Vieira contra Silva 

(Daniel Oliveira, in Expresso, 10/02/2018)

vieira da silva

As mudanças na legislação laboral que ficaram por fazer nestes dois anos são uma pedra no sapato da ‘geringonça’. Uma pedra que está pousada na secretária de Vieira da Silva. A caducidade das convenções coletivas é a mais difícil, até porque, ao contrário do resto, o que está em vigor é anterior à troika.Tudo indica que ficará na mesma. O que quer dizer que, ao mesmo tempo que o Governo devolve direitos e rendimentos aos trabalhadores do público, continua a deixar os do privado desprotegidos, contribuindo para cavar um fosso entre estas duas realidades laborais. Pelo contrário, as negociações para o fim do banco de horas individual, para a penalização dos contratos a prazo e para a limitação do trabalho temporário estão bem encaminhadas. Só falta sair do limbo da concertação social ou resolver pequenos impasses técnicos. Já as negociações sobre os valores a pagar por trabalho extraordinário, as indemnizações por despedimento e os dias de férias estão num impasse. Estas medidas não estão nos acordos da ‘geringonça’, mas a reposição de rendimentos está. Quando o valor a pagar pelo trabalho extraordinário passou para metade, a indemnização por despedimento foi reduzida num terço e retiraram-se três dias de férias sem qualquer compensação financeira, cortou-se nos rendimentos do trabalho.

A única coisa que BE e PCP exigem é regressar ao pré-troika, quando Vieira da Silva também era ministro do Trabalho. Mas parece que Vieira da Silva não concorda com esse regresso ao seu próprio passado e até acha, apesar de tudo o que o PS disse durante o Governo de Passos Coelho, que estes cortes feitos pela troika foram positivos.

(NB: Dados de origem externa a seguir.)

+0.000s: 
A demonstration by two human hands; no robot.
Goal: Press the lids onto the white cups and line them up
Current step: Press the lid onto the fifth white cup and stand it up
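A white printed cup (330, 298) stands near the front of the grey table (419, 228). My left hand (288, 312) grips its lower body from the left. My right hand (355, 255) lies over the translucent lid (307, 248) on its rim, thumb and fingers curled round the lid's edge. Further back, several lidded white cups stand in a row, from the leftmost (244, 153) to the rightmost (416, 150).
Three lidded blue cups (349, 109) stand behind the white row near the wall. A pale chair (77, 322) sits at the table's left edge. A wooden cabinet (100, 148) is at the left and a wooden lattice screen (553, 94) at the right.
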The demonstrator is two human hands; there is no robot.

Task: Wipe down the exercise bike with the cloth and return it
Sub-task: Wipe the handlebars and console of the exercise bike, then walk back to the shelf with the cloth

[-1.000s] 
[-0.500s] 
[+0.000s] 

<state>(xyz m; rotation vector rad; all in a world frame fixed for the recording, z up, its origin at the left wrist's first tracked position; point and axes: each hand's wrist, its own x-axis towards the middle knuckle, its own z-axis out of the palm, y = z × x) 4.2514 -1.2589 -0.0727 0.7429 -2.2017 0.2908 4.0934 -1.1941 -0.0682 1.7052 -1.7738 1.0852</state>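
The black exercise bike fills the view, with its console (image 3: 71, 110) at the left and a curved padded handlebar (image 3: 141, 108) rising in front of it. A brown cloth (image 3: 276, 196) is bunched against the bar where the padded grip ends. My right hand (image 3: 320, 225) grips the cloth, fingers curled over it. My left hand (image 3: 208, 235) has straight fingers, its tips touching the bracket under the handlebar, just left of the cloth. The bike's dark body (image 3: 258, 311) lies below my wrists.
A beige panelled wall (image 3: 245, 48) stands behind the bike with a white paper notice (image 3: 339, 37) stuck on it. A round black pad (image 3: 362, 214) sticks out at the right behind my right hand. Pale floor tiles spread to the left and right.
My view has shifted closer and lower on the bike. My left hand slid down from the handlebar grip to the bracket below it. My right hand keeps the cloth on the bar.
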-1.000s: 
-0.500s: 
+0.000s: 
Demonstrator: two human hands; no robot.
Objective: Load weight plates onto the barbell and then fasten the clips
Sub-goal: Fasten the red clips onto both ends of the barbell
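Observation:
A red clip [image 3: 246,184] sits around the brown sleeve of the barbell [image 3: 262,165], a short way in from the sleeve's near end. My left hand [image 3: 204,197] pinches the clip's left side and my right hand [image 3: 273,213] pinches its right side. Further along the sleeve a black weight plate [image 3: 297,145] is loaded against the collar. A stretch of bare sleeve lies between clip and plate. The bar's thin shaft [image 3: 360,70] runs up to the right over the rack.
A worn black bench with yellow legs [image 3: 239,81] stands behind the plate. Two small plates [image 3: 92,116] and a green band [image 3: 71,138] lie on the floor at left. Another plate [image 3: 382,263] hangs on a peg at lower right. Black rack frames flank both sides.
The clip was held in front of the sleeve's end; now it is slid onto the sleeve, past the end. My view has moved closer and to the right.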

De tal forma que se aliou ao PSD e ao CDS para impedir algumas destas mudanças.

É claro que o PS não tem de ceder a todas as exigências dos seus parceiros. Mas tem de ser coerente. Se acha que a nossa competitividade não se deve basear em salários baixos, tem o dever de regredir nestes cortes. Se acha que eles foram positivos para a economia, tem o dever de assumir que o que andou a dizer sobre o Governo anterior não era para ser levado a sério.


Uma escolha 

À beira da estrada, na varanda, no meio da rua, centenas de iranianas retiram os seus lenços da cabeça e, numa corajosa solidão, penduram-nos em paus, exibindo descaradamente o seu gesto subversivo. Num filme que promove as #whitewednesdays (nome do movimento online que iniciou esta revolta) nas redes sociais surgem duas mulheres sírias que agarram um mesmo papel. Lê-se: “O hijab é uma escolha, não é uma obrigação.” Uma usa o lenço na cabeça, outra tem o cabelo solto e um vestido de alças. A revolta das iranianas não é contra o lenço, é contra o Estado que as obriga a usá-lo. A sua luta nada tem em comum com as campanhas laicas ou xenófobas para proibir o uso de hijab em alguns espaços públicos de vários países europeus. É o oposto disso. É contra os que, no Estado, tratam as mulheres e os seus corpos como meros objetos das suas convicções. É uma luta pelo direito à escolha. O que inclui a escolha de quem, por afirmação identitária, hábito ou até submissão a uma tutela masculina, decide usar hijab. É claro que as condições para o uso da liberdade não são iguais para todas as mulheres. Mas não é arrancando lenços de cabeças que julgamos não serem livres que mudamos seja o que for. É apoiando todas as mulheres que, seja onde for, exigem ser tratadas como adultas. Com ou sem hijab.